Au début, dans le noir, il réussit à graver du coin de l'ongle, sur un bout de carton, le nom turc de sa lointaine fiancée. Et ils prennent cette gravure pour le nom d'Allah. Alors ils l'enchaînent, le menottent, le traînent parmi les tessons de verre puis le jettent dans un cul-de-basse-fosse. Il cherche, bien sûr, à user, à desserrer ses liens, même si c'est vainement. Il sait qu'il peut «bientôt mourir de soif, de faim, d'asphyxie, ou d'une balle dans la tempe», cela n'a plus d'importance. Ce «il» n'aura jamais de nom. Quand la porte s'ouvrira, il sera molesté, aura la tête plongée dans un brouet infâme, recevra un gobelet d'urine pour boisson. Il ne parlera pas. Il verra le regard du sergent, une belle Indienne – Sioux, peut-être – aux yeux pleins de morgue, de doute et de peur. Elle et les autres soldats ne sont là que pour imposer leur violence, une «colère qui est celle des imbéciles» et leur prétention à régner sur le monde – un monde qu'ils ne comprennent pas. D'un cachot à l'autre, il se construit une «demeure sereine», reste silencieux, plongé en lui-même. Il médite sur ces bourreaux qu'il a «envie de consoler» et sur un monde d'arrogance, de mépris, de vengeance. Il ne connaît plus ni le jour ni la nuit, il ignore la mesure du temps qui passe. Il retrace en mémoire son enfance dans les montagnes, puis la ville, puis les exils, les rencontres, les lectures. En face, les soldats cherchent vainement des interprètes, il ne dira rien et personne ne saura jamais combien de langues il parle, combien de pays il connaît.
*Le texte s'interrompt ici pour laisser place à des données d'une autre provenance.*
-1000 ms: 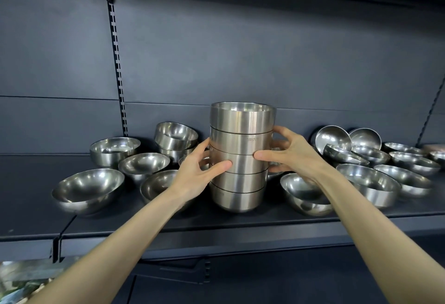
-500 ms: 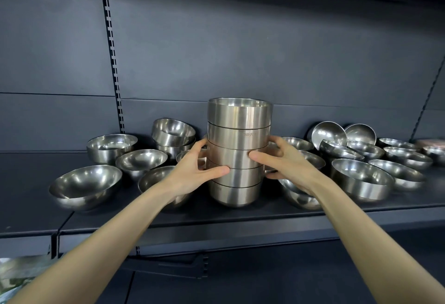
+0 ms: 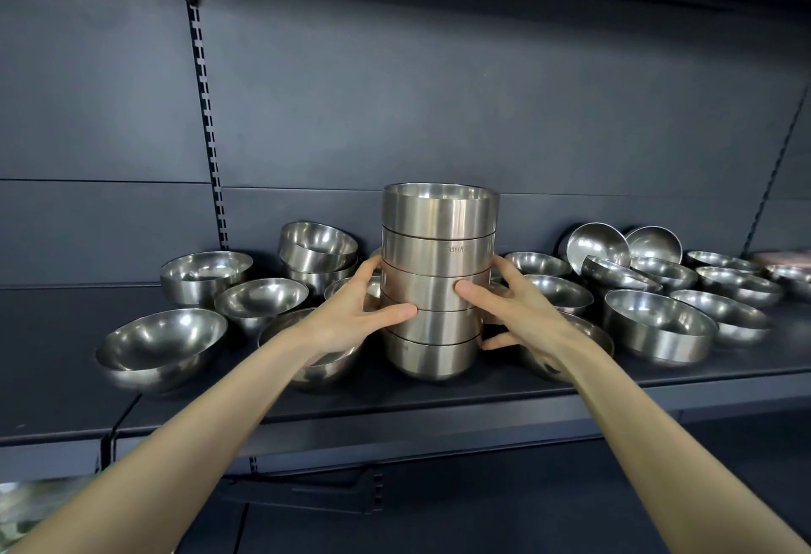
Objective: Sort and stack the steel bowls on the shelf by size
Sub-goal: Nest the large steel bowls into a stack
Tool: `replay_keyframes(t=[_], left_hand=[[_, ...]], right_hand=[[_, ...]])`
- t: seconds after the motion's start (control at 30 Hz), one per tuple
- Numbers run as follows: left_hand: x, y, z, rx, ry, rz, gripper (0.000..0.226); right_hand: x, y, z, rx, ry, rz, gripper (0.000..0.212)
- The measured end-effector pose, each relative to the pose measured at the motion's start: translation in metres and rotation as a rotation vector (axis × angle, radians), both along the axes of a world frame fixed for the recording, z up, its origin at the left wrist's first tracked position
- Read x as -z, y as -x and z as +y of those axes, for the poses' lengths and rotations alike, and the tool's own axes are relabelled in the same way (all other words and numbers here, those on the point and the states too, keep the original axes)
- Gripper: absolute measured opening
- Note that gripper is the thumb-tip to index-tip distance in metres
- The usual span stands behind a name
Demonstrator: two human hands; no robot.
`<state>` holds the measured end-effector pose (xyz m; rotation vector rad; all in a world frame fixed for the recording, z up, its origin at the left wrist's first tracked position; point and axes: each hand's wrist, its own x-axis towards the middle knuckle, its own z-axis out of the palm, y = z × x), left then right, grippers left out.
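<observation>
A tall stack of several straight-walled steel bowls (image 3: pixel 439 246) stands upright on the dark shelf (image 3: pixel 395 395), in the middle. My left hand (image 3: pixel 346 321) grips its left side, thumb across the front of a lower bowl. My right hand (image 3: pixel 513 312) grips the right side at the same height, thumb on the front and fingers round the back. Loose round steel bowls lie on both sides: a big tilted one (image 3: pixel 162 347) at the far left, and a wide one (image 3: pixel 658 325) on the right.
More bowls crowd the back: a pair nested and tilted (image 3: pixel 318 255) left of the stack, several shallow ones (image 3: pixel 737 285) at the right, two leaning against the back panel (image 3: pixel 597 246). The left end of the shelf (image 3: pixel 52 334) is bare. A slotted upright (image 3: pixel 206 114) runs up the panel.
The stack has been pushed a little back on the shelf with both hands still round it; my hands sit slightly lower on it than before.
</observation>
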<state>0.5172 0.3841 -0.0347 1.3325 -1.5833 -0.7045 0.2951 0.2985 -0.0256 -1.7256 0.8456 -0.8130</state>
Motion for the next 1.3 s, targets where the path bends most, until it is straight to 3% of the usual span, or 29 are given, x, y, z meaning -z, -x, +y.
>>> replay_keyframes(t=[0.3,0.57,0.7,0.93,1.07,1.17,1.3], left_hand=[[-0.005,0.003,0.003,0.009,0.009,0.097,0.075],[-0.033,0.017,0.005,-0.007,0.105,0.054,0.097],[-0.054,0.038,-0.003,-0.018,0.147,0.035,0.079],[-0.072,0.115,-0.034,0.025,0.165,0.075,0.078],[-0.07,0.177,-0.06,0.05,0.185,0.093,0.089],[-0.065,0.227,-0.082,0.061,0.188,0.083,0.095],[-0.064,0.286,-0.115,0.081,0.173,0.094,0.094]], right_hand=[[-0.004,0.001,-0.001,0.032,0.016,-0.046,0.114],[-0.032,0.017,0.0,0.042,0.128,-0.08,0.094],[-0.05,0.041,-0.004,0.036,0.144,-0.105,0.082],[-0.07,0.118,-0.027,0.082,0.201,-0.111,0.096],[-0.073,0.183,-0.046,0.086,0.225,-0.096,0.081],[-0.075,0.236,-0.061,0.102,0.22,-0.068,0.084],[-0.077,0.297,-0.085,0.125,0.194,-0.05,0.059]])
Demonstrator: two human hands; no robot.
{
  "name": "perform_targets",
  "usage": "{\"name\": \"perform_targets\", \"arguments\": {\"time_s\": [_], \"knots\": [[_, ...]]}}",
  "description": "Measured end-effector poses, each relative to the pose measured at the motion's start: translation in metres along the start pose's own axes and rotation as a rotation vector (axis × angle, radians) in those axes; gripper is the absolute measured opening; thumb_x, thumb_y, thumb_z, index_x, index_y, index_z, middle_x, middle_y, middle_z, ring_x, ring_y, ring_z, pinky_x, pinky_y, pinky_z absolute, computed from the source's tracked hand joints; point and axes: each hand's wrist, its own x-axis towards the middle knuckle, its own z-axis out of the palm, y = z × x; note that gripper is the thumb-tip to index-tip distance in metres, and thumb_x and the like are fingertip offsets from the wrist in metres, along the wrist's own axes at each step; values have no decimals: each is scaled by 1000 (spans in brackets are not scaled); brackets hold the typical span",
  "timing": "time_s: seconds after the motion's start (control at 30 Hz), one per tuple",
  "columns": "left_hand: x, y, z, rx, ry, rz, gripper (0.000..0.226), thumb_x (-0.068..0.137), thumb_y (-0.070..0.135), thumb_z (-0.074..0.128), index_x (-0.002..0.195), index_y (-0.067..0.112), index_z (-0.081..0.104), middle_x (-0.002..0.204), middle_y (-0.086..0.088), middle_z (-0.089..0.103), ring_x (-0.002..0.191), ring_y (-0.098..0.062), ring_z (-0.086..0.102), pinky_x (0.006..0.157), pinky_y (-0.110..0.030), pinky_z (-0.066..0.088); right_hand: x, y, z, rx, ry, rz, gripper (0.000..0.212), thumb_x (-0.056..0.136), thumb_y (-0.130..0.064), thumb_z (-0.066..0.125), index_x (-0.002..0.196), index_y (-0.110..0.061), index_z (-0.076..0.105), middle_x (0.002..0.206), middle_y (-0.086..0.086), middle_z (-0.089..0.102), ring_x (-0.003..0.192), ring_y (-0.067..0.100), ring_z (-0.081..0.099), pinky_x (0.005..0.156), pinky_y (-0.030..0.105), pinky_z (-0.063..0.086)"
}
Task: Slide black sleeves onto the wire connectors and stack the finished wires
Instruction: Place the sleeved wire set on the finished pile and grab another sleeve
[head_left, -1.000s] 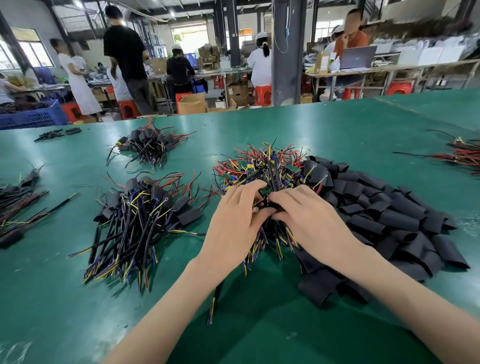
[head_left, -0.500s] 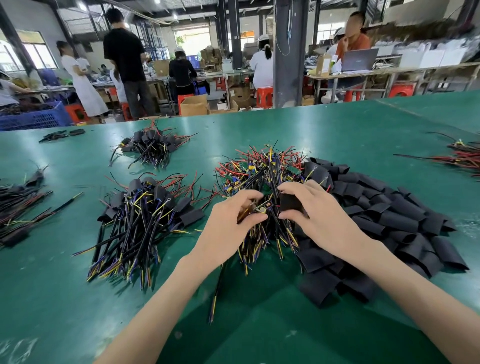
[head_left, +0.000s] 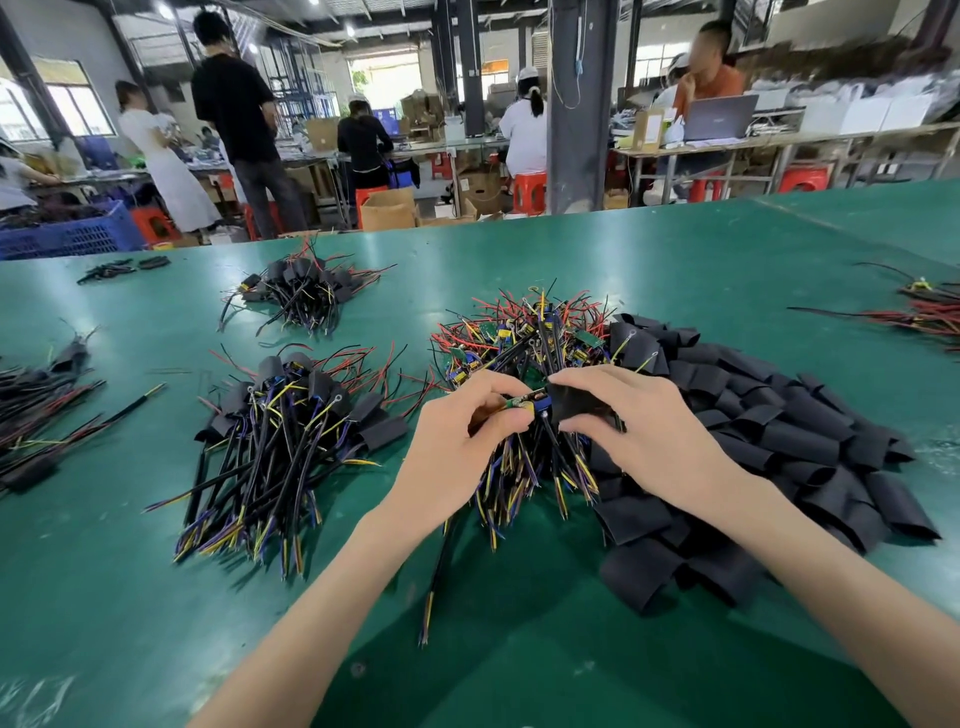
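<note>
Left hand (head_left: 462, 447): fingers pinch connector (head_left: 527, 404).
Right hand (head_left: 644, 431): fingers grip black sleeve (head_left: 576, 402), its mouth touching connector.

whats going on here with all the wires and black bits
A person at a green table is sleeving wires by hand. The left hand pinches a wire connector, and the right hand holds a black sleeve right beside it, not yet slid over. The unsleeved wires lie just behind the hands, the loose sleeves are heaped to the right, and the finished stack sits to the left.
</note>
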Motion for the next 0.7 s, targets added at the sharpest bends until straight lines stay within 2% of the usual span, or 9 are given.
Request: {"name": "perform_targets", "arguments": {"time_s": [0.13,0.27,0.4,0.5,0.6,0.7], "knots": [[-1,3,-2,-11,15,32,27,85,9,67,90,36,61,70,23,61,66,5,51,65,-6,36,2,1,-1,53,7,50,40,80,-23,73,118,-14,64,106,2,69,92,18,64,85,27,43],[-2,6,-2,-26,36,41,31,85,9,68,89,39,62,73,17,65,69,6,54,68,-5,38,3,2,-2,106,5,87,39,78,-26,74,115,-17,65,101,-7,69,89,6,62,86,24,46],[-2,6,0,-38,27,22,26,86,9,66,91,34,62,70,21,63,66,6,53,66,-5,37,4,3,-2,132,-1,98,37,76,-23,76,112,-17,66,92,-14,64,86,2,57,84,17,43],[-2,6,0,-35,19,45,23,88,9,63,93,31,60,68,25,62,64,7,53,63,-5,35,3,4,-1,114,-6,93,37,77,-22,76,112,-17,66,95,-13,65,87,0,56,83,11,40],[-2,5,-1,-40,13,53,20,89,12,62,94,31,59,68,21,63,64,5,54,63,-6,36,2,3,0,99,-12,87,36,78,-23,75,112,-17,65,101,-7,69,87,7,61,84,18,43],[-3,4,0,-19,-18,31,15,90,14,62,95,29,61,71,13,67,65,4,56,64,-8,38,2,2,1,88,-11,69,35,79,-24,74,112,-17,64,97,-7,68,85,11,61,82,23,44]]}}
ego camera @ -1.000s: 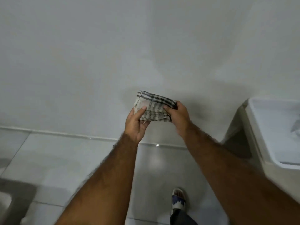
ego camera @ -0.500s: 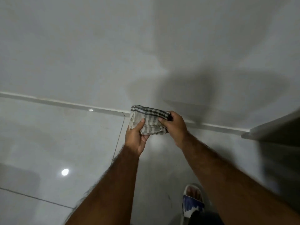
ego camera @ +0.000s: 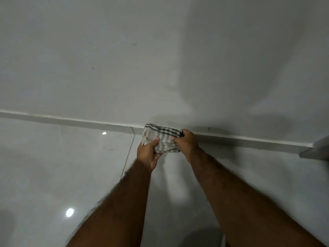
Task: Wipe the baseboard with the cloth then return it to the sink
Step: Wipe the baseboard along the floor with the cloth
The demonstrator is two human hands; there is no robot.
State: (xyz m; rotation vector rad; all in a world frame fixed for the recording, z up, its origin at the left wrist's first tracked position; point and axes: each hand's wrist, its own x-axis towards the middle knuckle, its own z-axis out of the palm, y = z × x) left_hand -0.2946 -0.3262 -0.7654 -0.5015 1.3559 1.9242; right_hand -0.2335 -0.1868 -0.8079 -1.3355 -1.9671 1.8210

Il n'a plus d'existence et il s'en réjouit. Il peut tout entier replonger en luimême, revivre les épisodes de son passé, repenser à son maître, à ses lectures, à son retour au pays, à ses amis, à ses discussions de militant, à sa manière d'aller à la mosquée en traînant les pieds pour accompagner les autres, à ses doutes sur l'avenir, à ses interrogations. Pendant que, de l'autre côté des grilles, des soldats suent, s'énervent, aboient des ordres, il découvre qu'il se remémore sans peine les mots qu'il a lu, la sagesse qu'il a apprise, il comprend que la puissance de la conscience se déploie au-delà de tous les incidents pour envelopper l'humanité. Encagé, il continue à vivre, protégé par la force qui l'habite. Pendant que «la colère des imbécile ravage le monde», il apprend à se réconcilier avec lui-même. Jean-Claude Pirotte nous a tellement habitué à raconter ses cavales qu'on est un peu surpris de ce récit entièrement lié à la voix intérieure d'un prisonnier. C'est sans doute que nous oublions trop rapidement que la liberté n'est jamais acquise définitivement et que, pour la goûter, il faut savoir ce qu'elle peut ne pas être. Celui à qui Pirotte donne la parole l'évoque avec retenue. Il fait du secret de son cachot une discrétion lucide, il fait de la violente bêtise des soldats une leçon d'humanité, il fait de son absence au monde un refuge lumineux. Magnifique alchimie de la dignité.